A: John Stahl, Immigrant Counsellor of the Emerald Isle Center in Queens, says under current laws, the only way your daughter can become a legal resident is to marry an American citizen. Once she does that she will be eligible to apply for permanent residency and adjust her status in the U.S. without penalty for overstaying her visa or working without authorisation prior to the application being processed.

Otherwise, she will have to leave the U.S. and be processed for a visa or green card back home through a U.S. Consular post. The catch is that anyone who has overstayed his or her visa here by more than 180 days (six months) and departs the U.S. is subject to a three-year bar from returning to the U.S. If one has overstayed by more than 365 days (one year), the bar is for 10 years.

You did not say how long your daughter has overstayed her visa by. If she has overstayed by less than six months, the bar would not apply to her and it may still be possible for her to apply for another visa at home. Otherwise, she may only be eligible to legalise her status in the U.S. through a genuine marriage to an American citizen.

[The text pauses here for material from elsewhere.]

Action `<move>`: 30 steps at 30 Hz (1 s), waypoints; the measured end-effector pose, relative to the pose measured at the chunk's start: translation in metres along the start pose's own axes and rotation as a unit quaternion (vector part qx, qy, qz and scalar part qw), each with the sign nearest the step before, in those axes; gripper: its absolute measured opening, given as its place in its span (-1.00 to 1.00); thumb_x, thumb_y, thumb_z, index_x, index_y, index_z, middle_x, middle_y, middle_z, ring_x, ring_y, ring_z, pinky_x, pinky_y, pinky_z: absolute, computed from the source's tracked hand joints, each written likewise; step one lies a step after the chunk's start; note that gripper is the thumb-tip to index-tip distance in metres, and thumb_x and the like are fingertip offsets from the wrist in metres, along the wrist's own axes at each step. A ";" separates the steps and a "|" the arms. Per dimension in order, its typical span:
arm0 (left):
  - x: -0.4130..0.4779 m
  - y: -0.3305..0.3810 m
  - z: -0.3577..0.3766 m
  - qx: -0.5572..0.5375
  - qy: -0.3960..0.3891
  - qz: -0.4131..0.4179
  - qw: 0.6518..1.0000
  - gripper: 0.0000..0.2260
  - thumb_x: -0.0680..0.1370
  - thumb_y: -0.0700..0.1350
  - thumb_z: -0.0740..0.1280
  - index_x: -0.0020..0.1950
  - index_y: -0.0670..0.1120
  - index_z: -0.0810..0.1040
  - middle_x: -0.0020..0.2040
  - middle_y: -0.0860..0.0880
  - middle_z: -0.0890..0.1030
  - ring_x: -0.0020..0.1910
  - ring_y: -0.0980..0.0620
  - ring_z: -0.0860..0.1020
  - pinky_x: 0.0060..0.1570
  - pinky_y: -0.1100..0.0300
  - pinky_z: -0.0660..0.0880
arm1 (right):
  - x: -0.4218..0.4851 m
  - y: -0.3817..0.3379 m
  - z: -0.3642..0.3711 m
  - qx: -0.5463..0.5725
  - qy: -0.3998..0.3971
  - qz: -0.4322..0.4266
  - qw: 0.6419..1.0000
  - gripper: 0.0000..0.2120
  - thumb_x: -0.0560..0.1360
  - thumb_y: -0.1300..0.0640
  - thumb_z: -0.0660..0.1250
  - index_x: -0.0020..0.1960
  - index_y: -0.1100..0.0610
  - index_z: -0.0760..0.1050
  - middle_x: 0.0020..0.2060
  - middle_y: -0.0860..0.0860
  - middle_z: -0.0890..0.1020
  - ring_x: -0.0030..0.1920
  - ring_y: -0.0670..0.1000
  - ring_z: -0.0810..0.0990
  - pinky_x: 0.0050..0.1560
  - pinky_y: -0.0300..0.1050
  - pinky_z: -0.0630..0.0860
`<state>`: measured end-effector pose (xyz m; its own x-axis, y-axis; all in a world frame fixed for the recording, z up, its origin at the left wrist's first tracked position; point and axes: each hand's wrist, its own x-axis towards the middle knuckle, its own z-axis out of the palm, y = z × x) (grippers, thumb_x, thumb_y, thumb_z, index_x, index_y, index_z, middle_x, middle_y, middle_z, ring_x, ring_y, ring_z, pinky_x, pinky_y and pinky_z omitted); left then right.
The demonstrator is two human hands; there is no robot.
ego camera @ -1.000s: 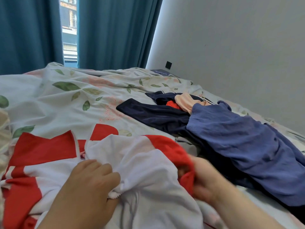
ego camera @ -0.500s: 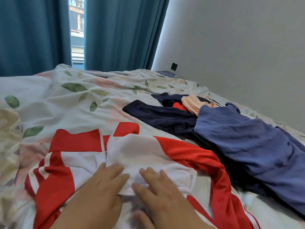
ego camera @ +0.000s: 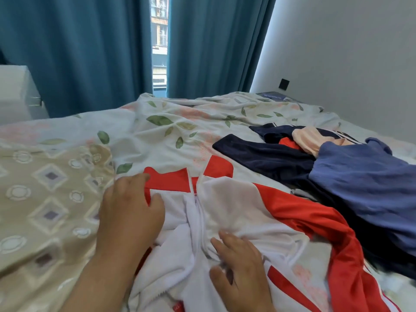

Q: We have been hearing rumours that Canadian citizens now need to get a visa to enter the United States and a U.S. green card holder has to get a visa to enter Canada. Is this true?

A: No, it is not. According to officials at the Bureau of Citizenship & Immigration, the new rule only applies to residents of Canada, not citizens and certainly not to U.S. green card holders going into Canada.

Additionally, nationals of British Commonwealth countries and Ireland who are residents of Canada and Bermuda, and were not previously required to present a passport and non-immigrant visa to enter the United States, will now be required to present these documents for entry.

The BCIS says these new requirements are among a series of measures that have been implemented to ensure the safety of the American people by strengthening visa screening procedures and monitoring.

In addition to Ireland, nationals of the following British Commonwealth countries who reside in Canada will be required to present a valid visa and passport: Antigua and Barbuda, Australia, Bangladesh, Barbados, Belize, Botswana, Brunei Darussalam, Cameroon, Cyprus, Dominica, Fiji Islands, Ghana, Grenada, Guyana, India, Jamaica, Kenya, Kiribati, Lesotho, Malawi, Malaysia, Maldives, Malta, Mauritius, Mozambique, Namibia, Nauru, New Zealand, Nigeria, Pakistan, Papua New Guinea, Samoa, Seychelles, Sierra Leone, Singapore, Solomon Islands, South Africa, Sri Lanka, St. Kitts and Nevis, St. Lucia, St. Vincent and the Grenadines, Swaziland, The Bahamas, The Gambia, Tonga, Trinidad and Tobago, Tuvalu, Uganda, United Kingdom, United Republic of Tanzania, Vanuatu, Zambia, and Zimbabwe.

They will be required to complete Form I-94, Arrival/Departure Record, as evidence of the terms of their admission, even if they intend to remain in the United States for less than six months.